# Task goal
Could you set down every entry below exactly as it is?

[Dataset entries]
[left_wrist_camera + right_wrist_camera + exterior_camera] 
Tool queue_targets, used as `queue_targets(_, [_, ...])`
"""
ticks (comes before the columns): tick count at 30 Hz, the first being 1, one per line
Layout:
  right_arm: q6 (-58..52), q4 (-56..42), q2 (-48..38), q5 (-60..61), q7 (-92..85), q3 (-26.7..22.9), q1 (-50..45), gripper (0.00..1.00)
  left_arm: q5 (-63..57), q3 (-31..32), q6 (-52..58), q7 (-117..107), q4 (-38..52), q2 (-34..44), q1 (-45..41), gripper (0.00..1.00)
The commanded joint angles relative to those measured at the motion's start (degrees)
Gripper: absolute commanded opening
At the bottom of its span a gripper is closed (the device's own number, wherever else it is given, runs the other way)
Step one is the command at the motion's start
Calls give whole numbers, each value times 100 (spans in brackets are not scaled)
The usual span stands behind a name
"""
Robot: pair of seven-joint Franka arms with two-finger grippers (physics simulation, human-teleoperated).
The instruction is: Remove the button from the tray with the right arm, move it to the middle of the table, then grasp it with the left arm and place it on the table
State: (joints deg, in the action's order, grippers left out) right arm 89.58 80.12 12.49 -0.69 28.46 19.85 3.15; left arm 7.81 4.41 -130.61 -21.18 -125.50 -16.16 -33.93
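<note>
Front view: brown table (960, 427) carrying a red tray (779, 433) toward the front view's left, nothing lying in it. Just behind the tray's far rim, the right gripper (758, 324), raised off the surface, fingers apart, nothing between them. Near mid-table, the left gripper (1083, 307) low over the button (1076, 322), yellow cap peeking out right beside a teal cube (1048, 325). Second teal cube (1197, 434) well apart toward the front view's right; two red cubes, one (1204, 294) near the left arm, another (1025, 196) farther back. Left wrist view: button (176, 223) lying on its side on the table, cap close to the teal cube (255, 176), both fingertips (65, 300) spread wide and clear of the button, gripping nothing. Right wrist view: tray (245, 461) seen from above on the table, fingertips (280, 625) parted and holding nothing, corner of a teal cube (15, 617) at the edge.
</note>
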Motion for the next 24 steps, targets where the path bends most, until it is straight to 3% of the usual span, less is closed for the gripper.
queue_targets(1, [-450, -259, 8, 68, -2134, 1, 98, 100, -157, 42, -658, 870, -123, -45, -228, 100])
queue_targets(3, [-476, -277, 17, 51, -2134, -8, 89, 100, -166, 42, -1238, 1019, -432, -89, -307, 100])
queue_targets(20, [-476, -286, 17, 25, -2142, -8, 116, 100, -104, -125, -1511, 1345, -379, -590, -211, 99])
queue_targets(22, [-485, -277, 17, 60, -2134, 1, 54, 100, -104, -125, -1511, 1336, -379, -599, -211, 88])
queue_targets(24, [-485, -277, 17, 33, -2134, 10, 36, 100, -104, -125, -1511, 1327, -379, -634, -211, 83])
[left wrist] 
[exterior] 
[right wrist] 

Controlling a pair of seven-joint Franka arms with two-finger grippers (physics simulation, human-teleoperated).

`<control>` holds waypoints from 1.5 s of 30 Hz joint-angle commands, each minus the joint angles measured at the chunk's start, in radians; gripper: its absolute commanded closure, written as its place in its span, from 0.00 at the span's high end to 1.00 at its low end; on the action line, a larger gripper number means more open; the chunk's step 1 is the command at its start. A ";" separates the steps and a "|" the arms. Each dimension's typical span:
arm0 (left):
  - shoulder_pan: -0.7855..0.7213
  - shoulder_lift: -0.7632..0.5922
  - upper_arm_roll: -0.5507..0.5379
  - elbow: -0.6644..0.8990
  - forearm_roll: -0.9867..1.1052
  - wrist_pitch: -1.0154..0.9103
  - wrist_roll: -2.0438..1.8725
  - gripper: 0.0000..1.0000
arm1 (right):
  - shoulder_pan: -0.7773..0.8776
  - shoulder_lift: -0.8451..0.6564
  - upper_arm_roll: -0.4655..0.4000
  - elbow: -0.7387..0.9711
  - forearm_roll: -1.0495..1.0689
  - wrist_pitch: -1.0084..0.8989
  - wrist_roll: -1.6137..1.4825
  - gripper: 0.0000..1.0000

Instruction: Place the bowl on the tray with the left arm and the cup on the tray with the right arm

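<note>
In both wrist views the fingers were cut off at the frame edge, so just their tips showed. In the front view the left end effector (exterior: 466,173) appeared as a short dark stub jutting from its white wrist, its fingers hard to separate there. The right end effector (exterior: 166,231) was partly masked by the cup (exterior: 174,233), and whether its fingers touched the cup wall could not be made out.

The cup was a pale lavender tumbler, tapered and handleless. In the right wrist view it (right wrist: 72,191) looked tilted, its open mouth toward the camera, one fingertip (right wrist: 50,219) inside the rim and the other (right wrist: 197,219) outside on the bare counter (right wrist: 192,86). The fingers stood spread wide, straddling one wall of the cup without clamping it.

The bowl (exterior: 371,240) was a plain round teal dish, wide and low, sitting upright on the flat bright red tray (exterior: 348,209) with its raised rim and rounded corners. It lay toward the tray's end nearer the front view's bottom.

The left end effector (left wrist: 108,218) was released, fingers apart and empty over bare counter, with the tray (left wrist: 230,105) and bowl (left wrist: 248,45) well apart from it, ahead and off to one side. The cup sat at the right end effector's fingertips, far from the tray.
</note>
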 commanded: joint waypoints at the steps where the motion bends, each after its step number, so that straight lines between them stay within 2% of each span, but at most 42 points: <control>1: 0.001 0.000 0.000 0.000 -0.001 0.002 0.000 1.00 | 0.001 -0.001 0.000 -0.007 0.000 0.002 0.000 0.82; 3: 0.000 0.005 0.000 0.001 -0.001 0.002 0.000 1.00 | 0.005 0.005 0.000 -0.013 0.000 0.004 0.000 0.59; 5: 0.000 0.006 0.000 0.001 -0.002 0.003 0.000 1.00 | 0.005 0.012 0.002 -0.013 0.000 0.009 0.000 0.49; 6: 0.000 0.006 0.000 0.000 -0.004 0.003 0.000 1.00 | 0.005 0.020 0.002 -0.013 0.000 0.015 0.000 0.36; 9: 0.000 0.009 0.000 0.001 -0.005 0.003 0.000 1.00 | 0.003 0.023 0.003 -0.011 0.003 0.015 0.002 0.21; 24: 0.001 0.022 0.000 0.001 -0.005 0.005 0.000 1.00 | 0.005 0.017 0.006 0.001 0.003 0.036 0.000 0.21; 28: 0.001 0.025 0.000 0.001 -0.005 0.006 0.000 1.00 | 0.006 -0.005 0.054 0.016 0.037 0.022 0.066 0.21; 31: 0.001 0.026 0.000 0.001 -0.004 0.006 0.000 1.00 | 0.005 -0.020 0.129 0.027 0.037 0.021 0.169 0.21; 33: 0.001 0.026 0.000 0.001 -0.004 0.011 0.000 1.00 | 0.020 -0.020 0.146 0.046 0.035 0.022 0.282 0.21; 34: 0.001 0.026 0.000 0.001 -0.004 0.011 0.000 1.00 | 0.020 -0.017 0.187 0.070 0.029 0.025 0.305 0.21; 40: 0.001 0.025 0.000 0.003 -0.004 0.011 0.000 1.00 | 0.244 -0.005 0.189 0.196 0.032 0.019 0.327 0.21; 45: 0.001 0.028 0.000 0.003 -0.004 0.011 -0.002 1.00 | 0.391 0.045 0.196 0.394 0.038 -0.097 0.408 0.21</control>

# Response to this exercise
[left_wrist_camera + right_wrist_camera + exterior_camera] 
Tool queue_targets, used as `queue_targets(_, [_, ...])`
"""
ticks (comes before the columns): tick count at 30 Hz, the first being 1, one per line
Layout:
  right_arm: q6 (-58..52), q4 (-56..42), q2 (-48..38), q5 (-60..61), q7 (-92..85), q3 (-26.7..22.9), q1 (-50..45), gripper (0.00..1.00)
  left_arm: q5 (-63..57), q3 (-31..32), q6 (-52..58), q7 (-117..107), q4 (-38..52), q2 (-34..44), q1 (-45..41), gripper (0.00..1.00)
The commanded joint angles relative to those measured at the motion's start (degrees)
Gripper: absolute commanded opening
At the bottom of its span a gripper is closed (the device's own number, wherever else it is given, runs the other way)
Step one is the command at the motion's start
Calls give whole numbers, each value times 100 (spans in brackets are not scaled)
The usual span stands behind a name
"""
Robot: pair of seven-joint Franka arms with two-finger grippers (physics simulation, human-teleoperated).
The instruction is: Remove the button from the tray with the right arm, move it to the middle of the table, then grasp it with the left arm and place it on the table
State: (joints deg, in the action's order, grippers left out) right arm 89.58 80.12 12.49 -0.69 28.46 19.85 3.15; left arm 7.81 4.41 -130.61 -21.18 -125.50 -16.16 -33.93
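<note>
Front view: brown table (960, 427) carrying a red tray (779, 433) toward the front view's left, nothing lying in it. Just behind the tray's far rim, the right gripper (758, 324), raised off the surface, fingers apart, nothing between them. Near mid-table, the left gripper (1083, 307) low over the button (1076, 322), yellow cap peeking out right beside a teal cube (1048, 325). Second teal cube (1197, 434) well apart toward the front view's right; two red cubes, one (1204, 294) near the left arm, another (1025, 196) farther back. Left wrist view: button (176, 223) lying on its side on the table, cap close to the teal cube (255, 176), both fingertips (65, 300) spread wide and clear of the button, gripping nothing. Right wrist view: tray (245, 461) seen from above on the table, fingertips (280, 625) parted and holding nothing, corner of a teal cube (15, 617) at the edge.
</note>
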Motion for the next 24 steps, targets where the path bends most, until it is straight to 3% of the usual span, less is closed for the gripper.
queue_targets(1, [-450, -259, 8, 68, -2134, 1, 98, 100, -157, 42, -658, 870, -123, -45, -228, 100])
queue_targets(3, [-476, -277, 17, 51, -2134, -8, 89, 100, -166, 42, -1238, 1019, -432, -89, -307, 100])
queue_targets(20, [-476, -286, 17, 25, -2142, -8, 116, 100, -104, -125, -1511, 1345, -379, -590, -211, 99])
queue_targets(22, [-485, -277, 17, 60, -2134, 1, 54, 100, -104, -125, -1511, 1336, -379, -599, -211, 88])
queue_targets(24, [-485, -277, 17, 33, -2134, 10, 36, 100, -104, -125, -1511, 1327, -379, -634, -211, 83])
[left wrist] 
[exterior] 
[right wrist] 

Controlling a pair of seven-joint Franka arms with two-finger grippers (physics simulation, human-teleoperated).

`<control>` holds waypoints from 1.5 s of 30 Hz joint-angle commands, each minus the joint angles measured at the chunk's start, in radians; gripper: its absolute commanded closure, written as its place in its span, from 0.00 at the span's high end to 1.00 at its low end; on the action line, a larger gripper number means more open; the chunk's step 1 is the command at its start. A ";" separates the steps and a "|" the arms. Each dimension's typical span:
arm0 (left):
  - shoulder_pan: -0.7855..0.7213
  - shoulder_lift: -0.7632..0.5922
  - upper_arm_roll: -0.5507..0.5379
  - elbow: -0.6644..0.8990
  - forearm_roll: -0.9867..1.1052
  - wrist_pitch: -1.0154..0.9103
  - wrist_roll: -2.0438..1.8725
  - gripper: 0.0000..1.0000
arm1 (right):
  - shoulder_pan: -0.7773..0.8776
  - shoulder_lift: -0.8451..0.6564
  - upper_arm_roll: -0.4655..0.4000
  - elbow: -0.7387..0.9711
  - forearm_roll: -1.0495..1.0689
  - wrist_pitch: -1.0084..0.8989
  - wrist_roll: -1.6137..1.4825
  - gripper: 0.0000..1.0000

Instruction: Place the bowl on the tray with the left arm and the cup on the tray with the right arm

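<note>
In both wrist views the fingers were cut off at the frame edge, so just their tips showed. In the front view the left end effector (exterior: 466,173) appeared as a short dark stub jutting from its white wrist, its fingers hard to separate there. The right end effector (exterior: 166,231) was partly masked by the cup (exterior: 174,233), and whether its fingers touched the cup wall could not be made out.

The cup was a pale lavender tumbler, tapered and handleless. In the right wrist view it (right wrist: 72,191) looked tilted, its open mouth toward the camera, one fingertip (right wrist: 50,219) inside the rim and the other (right wrist: 197,219) outside on the bare counter (right wrist: 192,86). The fingers stood spread wide, straddling one wall of the cup without clamping it.

The bowl (exterior: 371,240) was a plain round teal dish, wide and low, sitting upright on the flat bright red tray (exterior: 348,209) with its raised rim and rounded corners. It lay toward the tray's end nearer the front view's bottom.

The left end effector (left wrist: 108,218) was released, fingers apart and empty over bare counter, with the tray (left wrist: 230,105) and bowl (left wrist: 248,45) well apart from it, ahead and off to one side. The cup sat at the right end effector's fingertips, far from the tray.
</note>
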 commanded: joint waypoints at the steps where the motion bends, each after its step number, so that straight lines between them stay within 2% of each span, but at most 42 points: <control>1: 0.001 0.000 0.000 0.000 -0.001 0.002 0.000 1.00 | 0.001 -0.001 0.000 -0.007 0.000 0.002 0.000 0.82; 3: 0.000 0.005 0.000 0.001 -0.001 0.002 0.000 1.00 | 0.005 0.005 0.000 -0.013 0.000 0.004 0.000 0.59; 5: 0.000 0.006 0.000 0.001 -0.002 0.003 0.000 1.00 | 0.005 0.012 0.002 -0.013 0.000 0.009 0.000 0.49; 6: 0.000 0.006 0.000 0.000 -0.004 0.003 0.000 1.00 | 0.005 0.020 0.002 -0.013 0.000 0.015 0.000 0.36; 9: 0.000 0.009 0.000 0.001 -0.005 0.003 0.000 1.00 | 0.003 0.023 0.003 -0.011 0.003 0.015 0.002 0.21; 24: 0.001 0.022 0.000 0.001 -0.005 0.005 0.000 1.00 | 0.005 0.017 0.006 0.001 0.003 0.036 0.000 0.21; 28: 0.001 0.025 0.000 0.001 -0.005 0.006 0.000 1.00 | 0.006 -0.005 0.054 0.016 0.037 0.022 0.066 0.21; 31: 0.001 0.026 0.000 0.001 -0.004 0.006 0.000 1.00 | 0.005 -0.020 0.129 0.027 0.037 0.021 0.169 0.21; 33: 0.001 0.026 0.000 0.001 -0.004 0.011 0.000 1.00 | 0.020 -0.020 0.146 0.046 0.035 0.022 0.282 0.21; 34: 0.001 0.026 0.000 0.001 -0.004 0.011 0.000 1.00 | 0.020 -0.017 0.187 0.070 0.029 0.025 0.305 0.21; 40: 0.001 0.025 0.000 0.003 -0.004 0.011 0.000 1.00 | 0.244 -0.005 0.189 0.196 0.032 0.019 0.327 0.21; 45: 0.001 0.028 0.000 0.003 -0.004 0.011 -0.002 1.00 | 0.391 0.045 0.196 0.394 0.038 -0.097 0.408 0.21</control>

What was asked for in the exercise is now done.